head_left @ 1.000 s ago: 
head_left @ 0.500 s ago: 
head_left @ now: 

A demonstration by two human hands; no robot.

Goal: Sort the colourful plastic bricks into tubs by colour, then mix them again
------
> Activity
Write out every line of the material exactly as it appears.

> Response to the task
head_left @ 1.000 s ago: 
head_left @ 0.500 s ago: 
head_left @ now: 

A demonstration by two human hands; no robot.

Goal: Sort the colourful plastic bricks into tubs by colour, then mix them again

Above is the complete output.